- Traditional Chinese: 西山島
- Simplified Chinese: 西山岛
- Literal meaning: West Mountain/Hill/Island Island

Standard Mandarin
- Hanyu Pinyin: Xīshān Dǎo
- Wade–Giles: Hsi-shan Tao

= Xishan Island =

Island in Suzhou, Jiangsu, China

Xishan Island is an island in Lake Tai administered as part of Wuzhong district, Suzhou, Jiangsu, China.

Xishan is the largest island in Lake Tai, with an area of 79.8 sqkm. It is highly mountainous, with 41 of the 72 mountains in Taihu Co. located on the island. Its highest peak, Piaomiao Mountain (缥缈峰), reaches 336.6 m above sea level.

The name of the island derived from its principal settlement, Xishan Town (西山镇), but the town's name was changed to Jinting (金庭镇) on 28 June 2007.

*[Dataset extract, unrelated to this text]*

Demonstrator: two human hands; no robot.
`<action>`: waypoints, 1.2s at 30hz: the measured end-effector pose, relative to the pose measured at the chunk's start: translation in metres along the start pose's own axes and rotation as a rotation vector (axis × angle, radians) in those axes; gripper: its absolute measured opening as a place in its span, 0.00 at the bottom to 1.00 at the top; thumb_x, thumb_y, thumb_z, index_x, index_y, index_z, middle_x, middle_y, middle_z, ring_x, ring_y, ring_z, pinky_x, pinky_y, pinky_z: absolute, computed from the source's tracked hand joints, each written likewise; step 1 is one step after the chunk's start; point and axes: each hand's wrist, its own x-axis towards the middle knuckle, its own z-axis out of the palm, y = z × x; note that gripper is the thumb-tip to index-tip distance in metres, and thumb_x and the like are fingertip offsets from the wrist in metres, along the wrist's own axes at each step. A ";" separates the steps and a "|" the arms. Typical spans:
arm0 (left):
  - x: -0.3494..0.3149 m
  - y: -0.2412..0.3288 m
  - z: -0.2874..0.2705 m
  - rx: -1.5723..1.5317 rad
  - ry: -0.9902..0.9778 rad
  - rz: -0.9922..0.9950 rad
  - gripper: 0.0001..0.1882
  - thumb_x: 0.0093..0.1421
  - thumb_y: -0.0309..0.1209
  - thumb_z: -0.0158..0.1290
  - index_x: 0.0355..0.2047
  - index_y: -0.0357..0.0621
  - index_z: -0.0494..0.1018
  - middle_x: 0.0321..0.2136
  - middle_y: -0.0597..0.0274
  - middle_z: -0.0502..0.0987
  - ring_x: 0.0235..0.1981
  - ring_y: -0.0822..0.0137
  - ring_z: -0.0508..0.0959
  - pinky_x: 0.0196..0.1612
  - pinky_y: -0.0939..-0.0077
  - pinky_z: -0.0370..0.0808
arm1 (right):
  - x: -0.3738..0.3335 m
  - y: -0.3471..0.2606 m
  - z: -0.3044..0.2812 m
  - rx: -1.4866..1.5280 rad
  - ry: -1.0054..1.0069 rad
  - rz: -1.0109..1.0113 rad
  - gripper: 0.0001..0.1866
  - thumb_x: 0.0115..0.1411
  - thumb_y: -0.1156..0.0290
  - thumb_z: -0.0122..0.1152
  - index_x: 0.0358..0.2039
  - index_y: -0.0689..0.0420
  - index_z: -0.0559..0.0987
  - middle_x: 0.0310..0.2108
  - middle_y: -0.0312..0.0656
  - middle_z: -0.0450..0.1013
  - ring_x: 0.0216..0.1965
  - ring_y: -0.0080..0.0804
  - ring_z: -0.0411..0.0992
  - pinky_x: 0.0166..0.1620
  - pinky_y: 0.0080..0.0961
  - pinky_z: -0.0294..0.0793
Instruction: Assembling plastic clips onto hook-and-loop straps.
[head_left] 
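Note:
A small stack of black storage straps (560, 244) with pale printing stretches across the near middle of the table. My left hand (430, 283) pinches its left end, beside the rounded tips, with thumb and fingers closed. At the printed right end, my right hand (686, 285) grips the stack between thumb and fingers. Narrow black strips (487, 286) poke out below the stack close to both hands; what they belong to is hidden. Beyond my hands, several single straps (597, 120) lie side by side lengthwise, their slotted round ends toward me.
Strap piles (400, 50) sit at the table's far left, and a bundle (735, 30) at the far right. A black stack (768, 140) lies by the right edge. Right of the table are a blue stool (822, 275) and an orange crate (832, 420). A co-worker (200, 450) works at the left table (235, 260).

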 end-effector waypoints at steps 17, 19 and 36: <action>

The Xishan Scenic Area (西山风景区) was established to encourage tourism in the area. Natural attractions include Mt Shigong (石公山), Linwu Cave (林屋洞), Mingyue Bay (明月湾), Baoshan Temple (包山寺), and "Xiangxuehai" (香雪海). Xishan Island also produces plums, waxberries, oranges, loquats, and peaches.